Python 3.7 perf_counter() nanoseconds

Since 2012, I have been trying to convert all Python clocks to use internally nanoseconds. The last clock which still used floating point internally was time.perf_counter(). INADA Naoki's new importtime tool was an opportunity for me to have a new look on a tricky integer overflow issue.

Modify importtime to use time.perf_counter() clock

INADA Naoki added to Python 3.7 a new cool -X importtime command line option to analyze the Python import performance. This tool can be used optimize the startup time of your application. Example:

vstinner@apu$ ./python -X importtime -c pass
import time: self [us] | cumulative | imported package
(...)
import time:       901 |       1902 | io
import time:       374 |        374 |       _stat
import time:       663 |       1037 |     stat
import time:       617 |        617 |       genericpath
import time:       877 |       1493 |     posixpath
import time:      3840 |       3840 |     _collections_abc
import time:      2106 |       8474 |   os
import time:       674 |        674 |   _sitebuiltins
import time:       922 |        922 |   sitecustomize
import time:       598 |        598 |   usercustomize
import time:      1444 |      12110 | site

Read Naoki's article How to speed up Python application startup time (Jan 19, 2018) for a concrete analysis of pipenv performance.

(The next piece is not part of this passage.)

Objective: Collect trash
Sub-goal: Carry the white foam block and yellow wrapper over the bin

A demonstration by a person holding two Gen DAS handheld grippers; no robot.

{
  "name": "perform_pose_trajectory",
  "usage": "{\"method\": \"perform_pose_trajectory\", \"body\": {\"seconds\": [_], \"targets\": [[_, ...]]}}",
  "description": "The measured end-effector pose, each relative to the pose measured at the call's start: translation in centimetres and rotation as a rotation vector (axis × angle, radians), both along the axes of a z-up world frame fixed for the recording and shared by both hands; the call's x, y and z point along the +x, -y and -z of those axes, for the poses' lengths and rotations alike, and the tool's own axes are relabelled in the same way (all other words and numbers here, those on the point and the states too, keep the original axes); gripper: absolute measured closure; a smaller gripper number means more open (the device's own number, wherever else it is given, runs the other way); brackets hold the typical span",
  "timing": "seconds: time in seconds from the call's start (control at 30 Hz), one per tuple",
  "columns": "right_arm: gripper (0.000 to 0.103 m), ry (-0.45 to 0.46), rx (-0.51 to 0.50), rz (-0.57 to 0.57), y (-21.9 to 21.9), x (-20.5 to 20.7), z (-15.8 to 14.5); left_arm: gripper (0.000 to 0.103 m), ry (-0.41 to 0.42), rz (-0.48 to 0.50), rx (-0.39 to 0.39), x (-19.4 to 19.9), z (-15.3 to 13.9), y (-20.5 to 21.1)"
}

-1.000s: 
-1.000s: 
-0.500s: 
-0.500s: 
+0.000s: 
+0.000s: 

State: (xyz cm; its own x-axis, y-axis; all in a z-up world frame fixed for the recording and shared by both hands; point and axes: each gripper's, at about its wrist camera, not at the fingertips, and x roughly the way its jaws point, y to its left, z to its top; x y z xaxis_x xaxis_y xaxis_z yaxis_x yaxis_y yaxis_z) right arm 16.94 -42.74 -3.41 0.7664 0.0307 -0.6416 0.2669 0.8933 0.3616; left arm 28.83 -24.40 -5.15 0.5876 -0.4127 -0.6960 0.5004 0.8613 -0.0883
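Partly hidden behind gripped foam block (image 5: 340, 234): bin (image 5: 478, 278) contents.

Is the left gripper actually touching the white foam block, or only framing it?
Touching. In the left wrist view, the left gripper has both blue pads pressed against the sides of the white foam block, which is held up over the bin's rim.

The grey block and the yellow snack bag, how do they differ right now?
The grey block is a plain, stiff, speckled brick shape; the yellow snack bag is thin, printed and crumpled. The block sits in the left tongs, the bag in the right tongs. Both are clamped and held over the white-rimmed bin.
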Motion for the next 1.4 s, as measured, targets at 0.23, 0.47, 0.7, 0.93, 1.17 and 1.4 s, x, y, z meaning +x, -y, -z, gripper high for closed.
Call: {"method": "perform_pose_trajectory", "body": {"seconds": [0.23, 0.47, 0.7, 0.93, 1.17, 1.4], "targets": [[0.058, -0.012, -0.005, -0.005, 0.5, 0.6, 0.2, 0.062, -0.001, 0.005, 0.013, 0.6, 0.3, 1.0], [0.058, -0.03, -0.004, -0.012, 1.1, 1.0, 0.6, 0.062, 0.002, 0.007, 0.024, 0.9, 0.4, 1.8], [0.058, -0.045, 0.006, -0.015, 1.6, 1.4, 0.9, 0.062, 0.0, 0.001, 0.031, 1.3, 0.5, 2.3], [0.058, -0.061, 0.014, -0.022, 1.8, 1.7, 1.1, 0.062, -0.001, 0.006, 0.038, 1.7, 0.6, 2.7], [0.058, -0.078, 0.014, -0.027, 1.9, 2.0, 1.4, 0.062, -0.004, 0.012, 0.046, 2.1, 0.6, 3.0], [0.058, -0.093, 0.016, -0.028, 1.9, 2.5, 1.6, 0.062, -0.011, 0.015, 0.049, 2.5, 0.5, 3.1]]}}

Naoki chose to use the time.monotonic() clock internally to measure elapsed time. On Windows, this clock (GetTickCount64() function) has a resolution around 15.6 ms, whereas most Python imports take less than 10 ms, and so most numbers are just zeros. Example:

f:\dev\3x>python -X importtime -c "import idlelib.pyshell"
Running Debug|Win32 interpreter...
import time: self [us] | cumulative | imported package
import time:         0 |          0 |     _codecs
import time:         0 |          0 |   codecs
import time:         0 |          0 |   encodings.aliases
import time:     15000 |      15000 | encodings
import time:         0 |          0 | encodings.utf_8
import time:         0 |          0 | _signal
import time:         0 |          0 | encodings.latin_1
import time:         0 |          0 |     _weakrefset
import time:         0 |          0 |   abc
import time:         0 |          0 | io
import time:         0 |          0 |       _stat
(...)

In bpo-31415, I fixed the issue by adding a new C function _PyTime_GetPerfCounter() to access the time.perf_counter() clock at the C level and I modified "importtime" to use it.

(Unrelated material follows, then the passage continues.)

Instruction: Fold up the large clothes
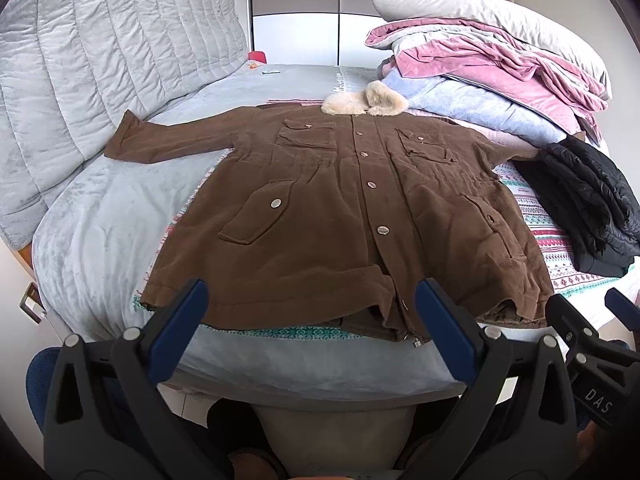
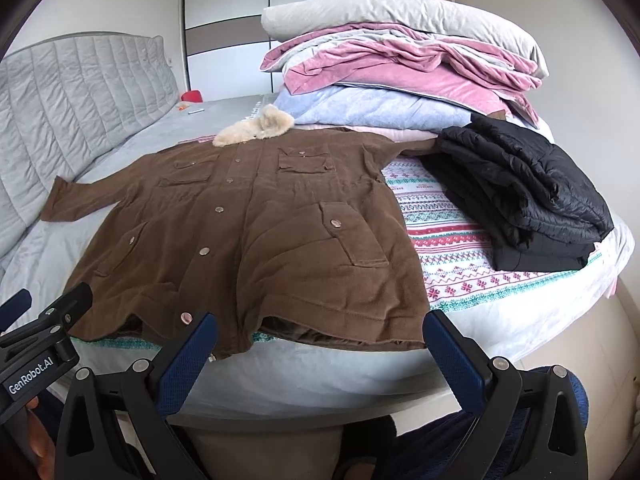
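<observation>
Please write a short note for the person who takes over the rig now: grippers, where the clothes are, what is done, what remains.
Left gripper: open, empty, at the coat's hem.
Right gripper: open, empty, also at the near bed edge.
Brown coat: flat on the bed, front up, buttoned, left sleeve spread; nothing folded yet.
Black jacket: lies folded to the right.
Left to do: fold the sleeves in, then the body.
</observation>
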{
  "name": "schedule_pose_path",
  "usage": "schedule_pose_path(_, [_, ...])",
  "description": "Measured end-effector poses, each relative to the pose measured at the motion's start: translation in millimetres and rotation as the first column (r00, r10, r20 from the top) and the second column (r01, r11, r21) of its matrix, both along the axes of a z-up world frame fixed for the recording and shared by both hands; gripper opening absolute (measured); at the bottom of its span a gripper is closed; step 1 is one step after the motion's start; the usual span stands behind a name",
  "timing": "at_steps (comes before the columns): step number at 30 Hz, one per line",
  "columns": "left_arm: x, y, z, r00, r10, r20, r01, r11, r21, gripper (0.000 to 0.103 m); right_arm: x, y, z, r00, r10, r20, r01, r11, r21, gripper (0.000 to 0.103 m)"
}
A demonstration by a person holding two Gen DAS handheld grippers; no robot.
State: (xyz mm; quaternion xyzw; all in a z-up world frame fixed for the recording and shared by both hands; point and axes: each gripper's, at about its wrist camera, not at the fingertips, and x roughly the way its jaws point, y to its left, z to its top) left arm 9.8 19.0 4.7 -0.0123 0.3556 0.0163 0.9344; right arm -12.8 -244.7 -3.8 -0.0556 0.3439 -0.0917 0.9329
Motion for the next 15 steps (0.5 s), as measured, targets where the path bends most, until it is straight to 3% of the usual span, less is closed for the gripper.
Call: schedule_pose_path(15, [0.5, 4.1, -4.6, 1.000, 0.001, -0.016, -0.002, 1.000, -0.009, 0.103, 2.7, -7.3, -1.0, 0.998, -0.052, 0.019, 0.053, 0.998, -0.019, 0.103])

Problem solved! ... almost...

Double integer-float conversions

My commit a997c7b4 of bpo-31415 adding _PyTime_GetPerfCounter() moved the C code from Modules/timemodule.c to Python/pytime.c, but also changed the internal type storing time from floatting point number (C double) to integer number (_PyTyime_t which is int64_t in practice).

The drawback of this change is that time.perf_counter() now converts QueryPerformanceCounter() / QueryPerformanceFrequency() float into a _PyTime_t (integer) and then back to a float, and these conversions cause a precision loss. I computed that the conversions start to loose precision starting after a single second with QueryPerformanceFrequency() equals to 3,579,545 (3.6 MHz).

To fix the precision loss, I modified again time.clock() and time.perf_counter() to not use _PyTime_t anymore, only double.

Grumpy Victor

My change to replace _PyTime_t with double made me grumpy. I have been trying to convert all Python clocks to _PyTime_t since 6 years (2012).

Being blocked by a single clock made me grumpy, especially because the issue is specific to the Windows implementation. The Linux implementation of time.perf_counter() uses clock_gettime() which directly returns nanoseconds as integers, no division needed to get time as _PyTime_t.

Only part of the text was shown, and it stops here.